All lines from the one with "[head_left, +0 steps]" to the end of the data: return those exactly, and only those.

**Data shown:**
━━━━━━━━━━━━━━━━━━━━

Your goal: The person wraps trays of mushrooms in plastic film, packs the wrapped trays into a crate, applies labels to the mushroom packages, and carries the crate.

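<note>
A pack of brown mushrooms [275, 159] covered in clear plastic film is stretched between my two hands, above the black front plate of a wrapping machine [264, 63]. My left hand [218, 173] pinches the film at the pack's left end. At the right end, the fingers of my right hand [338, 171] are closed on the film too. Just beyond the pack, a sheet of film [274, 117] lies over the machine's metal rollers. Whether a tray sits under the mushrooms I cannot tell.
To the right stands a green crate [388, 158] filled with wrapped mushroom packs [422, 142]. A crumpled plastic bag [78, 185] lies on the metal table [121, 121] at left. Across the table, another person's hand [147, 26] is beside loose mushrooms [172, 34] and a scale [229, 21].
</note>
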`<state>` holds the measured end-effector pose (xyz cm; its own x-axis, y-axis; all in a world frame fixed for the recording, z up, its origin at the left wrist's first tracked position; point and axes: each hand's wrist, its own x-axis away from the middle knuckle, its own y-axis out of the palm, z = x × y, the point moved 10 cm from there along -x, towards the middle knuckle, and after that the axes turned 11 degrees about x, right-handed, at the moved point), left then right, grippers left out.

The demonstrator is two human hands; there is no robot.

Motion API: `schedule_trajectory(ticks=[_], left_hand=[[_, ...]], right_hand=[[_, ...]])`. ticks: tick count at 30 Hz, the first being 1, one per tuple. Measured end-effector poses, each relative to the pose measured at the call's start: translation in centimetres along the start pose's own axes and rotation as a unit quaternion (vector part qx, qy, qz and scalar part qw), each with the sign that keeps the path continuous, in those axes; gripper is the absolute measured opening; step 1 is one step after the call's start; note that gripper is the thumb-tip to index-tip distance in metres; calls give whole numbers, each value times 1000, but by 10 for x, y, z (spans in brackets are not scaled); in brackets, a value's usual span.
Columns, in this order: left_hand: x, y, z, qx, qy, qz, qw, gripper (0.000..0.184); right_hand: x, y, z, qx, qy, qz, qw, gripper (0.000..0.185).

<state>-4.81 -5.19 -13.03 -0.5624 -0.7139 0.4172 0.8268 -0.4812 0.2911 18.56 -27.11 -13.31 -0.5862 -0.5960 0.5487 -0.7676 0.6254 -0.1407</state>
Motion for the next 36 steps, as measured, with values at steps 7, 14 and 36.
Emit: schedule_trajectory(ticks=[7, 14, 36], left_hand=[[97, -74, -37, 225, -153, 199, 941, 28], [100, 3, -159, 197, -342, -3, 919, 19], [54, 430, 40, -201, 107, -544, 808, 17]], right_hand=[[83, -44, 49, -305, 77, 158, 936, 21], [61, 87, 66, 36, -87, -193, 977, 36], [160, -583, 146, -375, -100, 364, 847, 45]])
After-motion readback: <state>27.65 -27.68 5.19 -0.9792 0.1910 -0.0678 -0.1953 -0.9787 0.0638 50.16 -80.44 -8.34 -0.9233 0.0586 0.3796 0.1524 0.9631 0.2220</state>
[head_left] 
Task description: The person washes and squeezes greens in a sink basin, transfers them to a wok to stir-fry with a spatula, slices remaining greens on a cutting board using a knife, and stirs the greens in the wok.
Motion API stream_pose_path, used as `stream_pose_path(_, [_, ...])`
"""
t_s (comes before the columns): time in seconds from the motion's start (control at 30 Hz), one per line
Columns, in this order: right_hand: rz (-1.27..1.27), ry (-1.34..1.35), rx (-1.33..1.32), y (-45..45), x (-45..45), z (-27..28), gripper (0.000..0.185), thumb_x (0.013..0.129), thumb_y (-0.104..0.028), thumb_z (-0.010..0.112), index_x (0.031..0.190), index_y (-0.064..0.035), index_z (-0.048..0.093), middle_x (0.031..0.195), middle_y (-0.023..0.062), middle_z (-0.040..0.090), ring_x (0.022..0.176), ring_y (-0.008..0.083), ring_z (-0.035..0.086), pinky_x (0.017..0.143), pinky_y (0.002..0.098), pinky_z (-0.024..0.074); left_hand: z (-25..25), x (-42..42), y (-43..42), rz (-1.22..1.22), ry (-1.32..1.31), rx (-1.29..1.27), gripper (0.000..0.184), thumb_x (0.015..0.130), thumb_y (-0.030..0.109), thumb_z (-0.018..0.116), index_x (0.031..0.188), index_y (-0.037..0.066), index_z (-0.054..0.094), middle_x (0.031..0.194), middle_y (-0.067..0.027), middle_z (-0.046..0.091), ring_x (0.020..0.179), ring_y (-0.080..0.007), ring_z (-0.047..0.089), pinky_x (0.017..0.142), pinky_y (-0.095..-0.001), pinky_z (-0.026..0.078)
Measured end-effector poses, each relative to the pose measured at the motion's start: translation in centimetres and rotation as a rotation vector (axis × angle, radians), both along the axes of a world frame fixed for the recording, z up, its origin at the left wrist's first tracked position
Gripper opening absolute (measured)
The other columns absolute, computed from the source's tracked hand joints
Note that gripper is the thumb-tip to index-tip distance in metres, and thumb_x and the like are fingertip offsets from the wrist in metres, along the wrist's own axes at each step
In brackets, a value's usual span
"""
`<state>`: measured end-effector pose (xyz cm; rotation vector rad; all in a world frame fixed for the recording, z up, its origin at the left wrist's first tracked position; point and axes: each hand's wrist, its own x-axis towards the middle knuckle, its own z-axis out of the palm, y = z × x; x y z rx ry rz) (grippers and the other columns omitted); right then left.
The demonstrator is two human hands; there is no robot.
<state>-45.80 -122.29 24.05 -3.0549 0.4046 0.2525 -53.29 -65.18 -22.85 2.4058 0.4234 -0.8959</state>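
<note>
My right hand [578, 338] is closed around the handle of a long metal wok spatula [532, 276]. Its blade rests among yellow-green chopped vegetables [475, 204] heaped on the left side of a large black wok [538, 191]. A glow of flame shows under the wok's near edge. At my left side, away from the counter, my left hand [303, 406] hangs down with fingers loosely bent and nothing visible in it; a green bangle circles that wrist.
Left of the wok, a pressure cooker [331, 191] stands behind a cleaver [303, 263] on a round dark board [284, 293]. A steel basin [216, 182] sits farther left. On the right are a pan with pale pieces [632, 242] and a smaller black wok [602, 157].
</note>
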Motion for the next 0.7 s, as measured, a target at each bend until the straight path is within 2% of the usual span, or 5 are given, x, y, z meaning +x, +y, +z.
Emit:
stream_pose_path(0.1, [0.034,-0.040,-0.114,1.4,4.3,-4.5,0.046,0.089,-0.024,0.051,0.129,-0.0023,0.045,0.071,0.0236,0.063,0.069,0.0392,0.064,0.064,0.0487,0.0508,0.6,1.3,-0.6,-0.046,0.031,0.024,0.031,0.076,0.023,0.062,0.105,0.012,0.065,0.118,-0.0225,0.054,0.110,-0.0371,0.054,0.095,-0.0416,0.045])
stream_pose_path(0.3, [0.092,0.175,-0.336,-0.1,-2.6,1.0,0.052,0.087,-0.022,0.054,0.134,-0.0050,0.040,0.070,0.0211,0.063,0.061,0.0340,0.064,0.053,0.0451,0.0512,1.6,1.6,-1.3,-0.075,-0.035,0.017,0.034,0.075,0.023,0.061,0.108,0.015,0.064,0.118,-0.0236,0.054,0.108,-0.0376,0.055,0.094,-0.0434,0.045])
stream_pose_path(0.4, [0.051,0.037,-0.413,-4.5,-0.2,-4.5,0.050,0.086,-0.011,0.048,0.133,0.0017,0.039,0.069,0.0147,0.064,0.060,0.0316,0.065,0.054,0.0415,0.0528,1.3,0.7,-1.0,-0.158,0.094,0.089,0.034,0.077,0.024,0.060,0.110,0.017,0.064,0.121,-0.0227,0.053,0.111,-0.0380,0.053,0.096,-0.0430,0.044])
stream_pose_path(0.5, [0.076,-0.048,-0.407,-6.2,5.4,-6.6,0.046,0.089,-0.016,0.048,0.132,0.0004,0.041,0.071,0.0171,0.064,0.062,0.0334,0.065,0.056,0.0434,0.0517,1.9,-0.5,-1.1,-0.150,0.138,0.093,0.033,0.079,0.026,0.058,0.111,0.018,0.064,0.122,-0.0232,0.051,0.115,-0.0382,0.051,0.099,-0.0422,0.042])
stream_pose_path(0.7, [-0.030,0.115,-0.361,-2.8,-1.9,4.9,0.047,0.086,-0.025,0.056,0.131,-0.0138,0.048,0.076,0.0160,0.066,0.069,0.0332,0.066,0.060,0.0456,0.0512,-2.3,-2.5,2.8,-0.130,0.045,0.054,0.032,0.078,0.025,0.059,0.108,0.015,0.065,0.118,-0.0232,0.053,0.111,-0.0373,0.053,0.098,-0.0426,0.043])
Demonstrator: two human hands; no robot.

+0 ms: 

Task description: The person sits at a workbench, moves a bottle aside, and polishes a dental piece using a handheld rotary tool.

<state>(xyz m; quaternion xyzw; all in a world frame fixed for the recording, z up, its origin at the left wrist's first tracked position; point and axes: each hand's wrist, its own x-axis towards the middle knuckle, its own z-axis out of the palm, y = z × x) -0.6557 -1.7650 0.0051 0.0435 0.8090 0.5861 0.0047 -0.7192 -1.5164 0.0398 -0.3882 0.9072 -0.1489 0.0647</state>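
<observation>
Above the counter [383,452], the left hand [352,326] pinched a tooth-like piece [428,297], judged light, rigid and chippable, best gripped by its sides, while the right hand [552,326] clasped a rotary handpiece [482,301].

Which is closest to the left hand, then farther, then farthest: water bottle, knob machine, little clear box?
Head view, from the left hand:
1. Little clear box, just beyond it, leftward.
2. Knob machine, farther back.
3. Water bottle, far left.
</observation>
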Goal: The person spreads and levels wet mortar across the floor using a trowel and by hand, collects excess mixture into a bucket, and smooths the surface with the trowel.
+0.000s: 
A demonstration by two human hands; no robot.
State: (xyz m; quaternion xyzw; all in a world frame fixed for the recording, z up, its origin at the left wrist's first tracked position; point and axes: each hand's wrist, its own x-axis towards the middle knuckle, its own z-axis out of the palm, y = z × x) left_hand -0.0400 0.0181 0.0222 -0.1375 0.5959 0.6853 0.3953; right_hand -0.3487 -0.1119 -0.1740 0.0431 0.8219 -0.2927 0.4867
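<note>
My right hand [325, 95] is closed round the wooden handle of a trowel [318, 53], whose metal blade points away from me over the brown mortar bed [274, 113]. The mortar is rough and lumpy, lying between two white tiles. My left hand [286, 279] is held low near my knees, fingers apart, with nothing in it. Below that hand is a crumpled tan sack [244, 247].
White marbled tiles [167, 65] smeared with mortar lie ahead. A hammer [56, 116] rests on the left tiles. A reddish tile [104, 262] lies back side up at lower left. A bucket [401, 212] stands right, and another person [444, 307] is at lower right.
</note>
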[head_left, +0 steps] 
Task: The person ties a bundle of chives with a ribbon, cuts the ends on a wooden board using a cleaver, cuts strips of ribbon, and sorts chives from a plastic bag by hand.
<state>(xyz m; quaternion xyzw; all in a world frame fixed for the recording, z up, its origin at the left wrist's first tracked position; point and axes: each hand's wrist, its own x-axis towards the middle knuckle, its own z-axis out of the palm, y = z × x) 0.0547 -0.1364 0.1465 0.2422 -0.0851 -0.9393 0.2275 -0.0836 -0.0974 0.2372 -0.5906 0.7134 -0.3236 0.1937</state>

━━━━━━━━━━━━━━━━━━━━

**Exercise answer:**
[head_left, +0 steps] 
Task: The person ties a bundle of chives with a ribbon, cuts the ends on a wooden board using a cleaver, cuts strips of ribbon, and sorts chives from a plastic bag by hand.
<state>(xyz m; quaternion xyzw; all in a world frame fixed for the recording, z up, its origin at the left wrist's first tracked position; point and axes: each hand's wrist, its own x-axis towards the middle knuckle, its own z-axis out of the palm, y = z × x) 0.0547 -0.1364 0.1465 0.2422 -0.0851 -0.9393 0.2275 -0.0836 -0.0974 0.2372 -0.5906 0.7134 -0.3236 0.1937</state>

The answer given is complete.